Under German law, prosecutors can withdraw charges during criminal trials if all parties agree to the payment of a sum of money to a charity or the treasury.

The bribery charges stem from a £27m payment made by Ecclestone and his Bambino family trust to Gerhard Gribkowsky, a former senior executive at German bank BayernLB. German prosecutors believed that the payment was a bribe to steer the sale of BayernLB’s controlling stake in Formula One to the investment fund CVC, which now owns the sport, in 2006. Ecclestone denies bribery and says he paid Gribkowsky to stop him making unfounded allegations about Ecclestone’s tax affairs.

Last week Thomas said in court that, although the allegations against Ecclestone are “highly questionable”, the 83-year-old wants to end the case as it has become “extremely burdensome”. Thomas told The Independent that a settlement “takes away the risks and is a kind of acquittal, which otherwise would take the next three, four or five months. There will always be a remaining risk. Defence means to mitigate the risks step by step. That’s defence.”

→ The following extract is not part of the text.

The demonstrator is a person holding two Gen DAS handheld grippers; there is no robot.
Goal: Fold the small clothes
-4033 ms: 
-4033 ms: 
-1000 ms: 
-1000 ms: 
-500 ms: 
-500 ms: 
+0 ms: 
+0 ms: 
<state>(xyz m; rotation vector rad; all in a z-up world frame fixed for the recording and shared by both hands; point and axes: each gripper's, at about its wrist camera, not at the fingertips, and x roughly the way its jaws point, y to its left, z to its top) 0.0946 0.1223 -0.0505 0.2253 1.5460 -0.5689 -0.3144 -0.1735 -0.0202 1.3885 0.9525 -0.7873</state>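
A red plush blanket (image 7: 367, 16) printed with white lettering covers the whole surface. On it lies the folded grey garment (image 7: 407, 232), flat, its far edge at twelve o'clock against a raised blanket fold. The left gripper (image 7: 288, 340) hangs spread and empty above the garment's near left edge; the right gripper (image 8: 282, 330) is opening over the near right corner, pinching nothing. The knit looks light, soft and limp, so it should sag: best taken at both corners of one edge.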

He added that “the settlement puts an end to the trial for all times. No one can try with this case once again. It is binding, like a sentence which can’t be appealed.

Donald Mackenzie, left, said Bernie Ecclestone would be fired if it was proved he had acted criminally Donald Mackenzie, left, said Bernie Ecclestone would be fired if it was proved he had acted criminally (AP)

If Ecclestone had been found guilty the penalty could have been up to 10 years in prison but there was more at stake than his freedom. In January he resigned, from F1’s board of directors though he still runs the sport on a day-to-day basis. He insisted that he would return to the board once the trial is over but in November CVC co-founder Donald Mackenzie said “if it is proven that Mr Ecclestone has done anything that is criminally wrong, we would fire him”.

Ecclestone told The Independent that the settlement is “nothing to do” with his position as Formula One’s boss and adds that he did not initiate the settlement talks. “The prosecutors said, ‘Do we want to have a chat about it?’ That is what started it. We didn’t ask them, they asked us.”

Mr Gribkowsky is a former senior executive at German bank BayernLB Mr Gribkowsky is a former senior executive at German bank BayernLB (Reuters)

In June The Independent revealed that Ecclestone had tried to settle before the trial began but his offer had been rejected. Circumstances have changed since then as the trial has not yielded the smoking gun that was expected.

When the hearings began in April it was thought that Gribkowsky would be the star witness and would give incriminating evidence against Ecclestone. This is because in June 2012 Gribkowsky confessed that the £27m payment was a bribe to smooth the sale to CVC.

However, during testimony in May Gribkowsky was asked again why he received the payment and he responded “I never asked myself that question. I’m still annoyed with myself for that today.” It clearly irritated the judge, Peter Noll, who said: “It’s hard for me to comprehend [what went on] if you are unable to say more precisely how it came about.”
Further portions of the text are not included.